RELOJ





Mãe-vó, com seu feitio indômito e doce, havia liberado o decreto: “Venga logo, que no vou tardar a ir-me!”, num portunhol arrastado. Cinquenta anos no Brasil e não teve jeito de tirar alguns trejeitos espanhóis, como o próprio venga ou reloj, que me parece terem sido propositalmente mantidos, porque eu mesma não tenho coragem de desequilibrar o meu português com o espanhol de seu ninguém – se quisessem me entender, que seja assim.
Nos meus quinze anos, mãe-vó me preparou para um porvir incerto, mas sedutor: “Sois do mundo, hija!”. Como ela, que almejou expandir, pensei em sair de Teresina, mais cedo ou mais tarde, para viver novas experiências, absorver costumes e novas culturas. Faz parte da sina beduína, viva; nosso sangue mouro latejante.
No dia do festejo, à moda cordobense, recebi um presentinho que somente seria transmitido a mim na data de sua passagem: o misterioso reloj, que pertenceu à Rainha Alcázar, ainda do período da invasão moura à península ibérica. Bom, assim ela cria. E eu, pirralha, inventava mil histórias na cabeça, que teria sido presente persa, para aplacar os ânimos beligerantes; que o relógio primitivo, de fato, não seria bem um relógio, mas um protótipo do que temos hoje (e nisso os árabes são incríveis).
Em terras brasilis, o que menos importava, para mim, era dar ares de boa moça; a anjinha prodígio da família, como titia Verónica teimou em me sujeitar à praga das convenções sociais nos jantares – longuíssimos –, da associação, dos clubes de “filantropia”, na traumática adolescência de minha vida.
Não queria ter vindo dessa forma, para isso. Nem me lembrei do famigerado reloj, que titia fez questão de divulgar em pleno velório – só faltaram o microfone e a caixa de som. Bateu palmas e falou, estilo coach controle emocional: “Queridos amigos e familiares, tenho uma coisinha importante a dizer: Mamãe, em sua eterna sapiência, deixou esse presentinho à sua valorosa netinha, a nossa querida Lia; um relógio que vem de nossa ascendência árabe. Portanto, algo de inestimável valor. O bastão pertence à Liazinha. Isso significa que, muito em breve, deverá ter uma filhinha para lhe prometer o relógio pela sucessão”. O fato mais bizarro é que estavam ali, propositalmente – claro convite de titia –, Roberto Carlos e Reginaldo. Bom, o primeiro dispensa comentários – pelo inconveniente do nome, se pode ter noção do curioso ambiente em que foi criado –; depois Reginaldo, um ser pouco afável, de rudes tratos. Ambos chegados à titia, obviamente a meu contragosto. Dois dos meus antigos namorados – onde pus minha cabeça nessa bendita hora?

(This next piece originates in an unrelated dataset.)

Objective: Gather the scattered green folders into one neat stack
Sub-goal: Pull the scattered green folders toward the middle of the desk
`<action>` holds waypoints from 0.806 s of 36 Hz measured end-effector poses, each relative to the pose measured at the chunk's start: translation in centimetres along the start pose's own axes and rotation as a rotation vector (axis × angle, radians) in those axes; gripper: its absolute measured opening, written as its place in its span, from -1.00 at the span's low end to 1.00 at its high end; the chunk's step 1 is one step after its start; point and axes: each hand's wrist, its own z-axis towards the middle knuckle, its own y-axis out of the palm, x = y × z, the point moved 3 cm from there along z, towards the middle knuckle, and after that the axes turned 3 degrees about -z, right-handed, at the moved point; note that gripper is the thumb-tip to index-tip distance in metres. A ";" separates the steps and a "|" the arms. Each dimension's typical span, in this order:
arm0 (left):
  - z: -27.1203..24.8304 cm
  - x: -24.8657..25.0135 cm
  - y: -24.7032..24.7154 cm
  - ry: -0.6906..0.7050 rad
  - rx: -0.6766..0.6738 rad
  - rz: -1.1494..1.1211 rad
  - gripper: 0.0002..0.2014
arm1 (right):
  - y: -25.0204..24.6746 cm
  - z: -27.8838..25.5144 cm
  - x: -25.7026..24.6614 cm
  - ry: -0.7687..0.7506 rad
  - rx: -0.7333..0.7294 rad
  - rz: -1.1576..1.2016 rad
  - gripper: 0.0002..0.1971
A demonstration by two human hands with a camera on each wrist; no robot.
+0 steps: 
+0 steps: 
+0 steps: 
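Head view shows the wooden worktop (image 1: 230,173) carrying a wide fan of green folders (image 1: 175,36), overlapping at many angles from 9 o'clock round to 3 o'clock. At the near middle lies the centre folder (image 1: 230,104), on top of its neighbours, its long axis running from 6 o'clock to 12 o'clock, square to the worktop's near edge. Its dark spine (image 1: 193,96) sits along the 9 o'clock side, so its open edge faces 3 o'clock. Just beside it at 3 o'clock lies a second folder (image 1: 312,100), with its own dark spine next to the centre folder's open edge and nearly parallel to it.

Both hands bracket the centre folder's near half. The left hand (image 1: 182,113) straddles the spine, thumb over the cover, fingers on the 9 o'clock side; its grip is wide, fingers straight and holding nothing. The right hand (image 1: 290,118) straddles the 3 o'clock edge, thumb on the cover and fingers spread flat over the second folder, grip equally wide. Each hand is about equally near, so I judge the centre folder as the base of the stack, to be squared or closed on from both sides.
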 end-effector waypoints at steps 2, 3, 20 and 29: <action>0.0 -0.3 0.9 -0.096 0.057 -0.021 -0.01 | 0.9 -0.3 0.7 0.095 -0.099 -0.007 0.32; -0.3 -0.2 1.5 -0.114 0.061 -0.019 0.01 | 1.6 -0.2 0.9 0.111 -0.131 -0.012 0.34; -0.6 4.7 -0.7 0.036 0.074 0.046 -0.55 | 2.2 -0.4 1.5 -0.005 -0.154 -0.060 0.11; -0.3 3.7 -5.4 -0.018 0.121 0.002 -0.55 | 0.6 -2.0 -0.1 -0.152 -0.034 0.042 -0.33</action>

Chacoalhei a cabeça em sinal de reprovação, pelo infortúnio de ver minha mãe-vó naquelas condições e ainda ser obrigada a passar por tal constrangimento. Peguei meu reloj, em honra à memória de mãe-vó, e, num acesso de raiva, coloquei-o no bolso e mandei todos se ferrarem, “seus putos carniceiros”, nesses mesmos bons e lisonjeiros termos. Em seguida, dei um beijo profundo em sua testa fria. Senti o cheiro de seu perfume de rosas; inebriei-me, quis ficar. Mas não titubeei, sei que ela faria igual. Larguei mais: “O presente não foi à toa. A senhora sabe quem sou. Não o deu à titia, essa megera metida a socialite, para não servir às suas mentiras deslavadas. Farei bom uso, vovó!”.
Na semana seguinte, contrariando os interesses mesquinhos de meio mundo de gente, como não terei filhxs, deixei-o, muito bem entregue, nas mãos do diretor do Centro de História Hispânica, na capital espanhola; a um amigo de longas datas. Mais tarde fui condecorada, com honras acadêmicas, por minha universidade em Córdoba, pois, inadvertidamente, talvez, vovó teria guardado o mais fiel registro de nossa formação social.
Noutro dia, sob os auspícios da luz divina, sonhei com vovó me bendizendo, e me amando, em beijos e carinhos sem fim. Só isso me interessa.